Salí del pupilaje detenido, dócil, cuidadoso y poco castigado porque viví con temor y reverencia al maestro. Gracias a Dios no mostré entonces más inquietudes que tal cual fervor de los que se perdonan con facilidad a la niñez. Fui bueno porque no me dejaron ser malo: no fue virtud, fue fuerza. En todas las edades necesitamos de las correcciones y los castigos, pero en la primera son indispensables los rigores. Una de las más felices diligencias de la buena crianza es coger a los muchachos un maestro grave, devoto y discreto a quien teman e imiten. Muchos mozos hay malos porque no tienen a quien temer y muchos viejos delincuentes porque están fuera de la jurisdicción de los azotes. El maestro y la zurriaga debían durar hasta el sepulcro, que hasta el sepulcro somos malos y de otro modo no se puede hacer bondad con el más bien acondicionado de los hombres. Los años, la prudencia, la honra y la dignidad son maestros muy apacibles, muy descuidados y muy parciales de nuestros antojos y apetitos; el zurriago es el maestro más respetuoso y más severo, porque no sabe adular y solo sabe corregir y detener. Murió pocos años ha el maestro de mis primeras letras y lo temí hasta la muerte: hoy vive el que me instruyó en la gramática y aún lo temo más que a las brujas, los hechizos, las apariciones de los difuntos, los ladrones y los pedigüeños, porque imagino que aún me puede azotar: estremecido estoy en su presencia y a su vista no me atreveré a subir la voz a más tono que el regular y moderado.

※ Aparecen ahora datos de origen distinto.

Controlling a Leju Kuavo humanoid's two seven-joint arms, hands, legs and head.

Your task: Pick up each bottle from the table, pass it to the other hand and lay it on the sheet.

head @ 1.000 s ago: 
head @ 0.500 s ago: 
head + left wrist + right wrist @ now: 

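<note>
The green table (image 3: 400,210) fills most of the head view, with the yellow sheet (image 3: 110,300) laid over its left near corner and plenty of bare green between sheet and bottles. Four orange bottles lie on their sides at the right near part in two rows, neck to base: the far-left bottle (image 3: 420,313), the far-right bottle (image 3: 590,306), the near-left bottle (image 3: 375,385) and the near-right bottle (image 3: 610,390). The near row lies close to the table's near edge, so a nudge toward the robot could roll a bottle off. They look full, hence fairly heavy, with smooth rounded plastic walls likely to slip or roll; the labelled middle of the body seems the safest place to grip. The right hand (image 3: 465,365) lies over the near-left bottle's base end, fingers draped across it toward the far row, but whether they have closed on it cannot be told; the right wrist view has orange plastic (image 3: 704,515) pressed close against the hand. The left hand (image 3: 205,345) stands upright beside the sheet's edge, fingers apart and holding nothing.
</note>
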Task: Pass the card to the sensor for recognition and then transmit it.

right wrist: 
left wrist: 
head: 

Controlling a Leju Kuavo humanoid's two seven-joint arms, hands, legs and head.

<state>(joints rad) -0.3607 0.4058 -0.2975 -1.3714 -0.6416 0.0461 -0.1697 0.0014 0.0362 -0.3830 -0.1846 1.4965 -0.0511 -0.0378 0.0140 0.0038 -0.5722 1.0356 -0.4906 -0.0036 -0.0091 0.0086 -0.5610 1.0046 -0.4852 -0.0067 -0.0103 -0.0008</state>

Ello parece disparate proferir que se hayan de criar los viejos con azotes como los niños, pero es disparate apoyado en la inconstancia, soberbia, rebeldía y amor propio nuestro que no nos deja hasta la muerte. Ahora me estoy acordando de muchos sujetos que, si los hubieran azotado bien de mozos y los azotaran de viejos, no serían tan voluntariosos y malvados como son. En todas edades somos niños y somos viejos mirando a lo antojadizo de las pasiones: en todo tiempo vivimos con inclinacion a las libertades y a los deleites forajidos y valen poco para detener su furia las correcciones ni las advertencias. El palo y el azote tienen más buena gente que los consejos y los agasajos. Finalmente, en todas edades somos locos y el loco por la pena es cuerdo.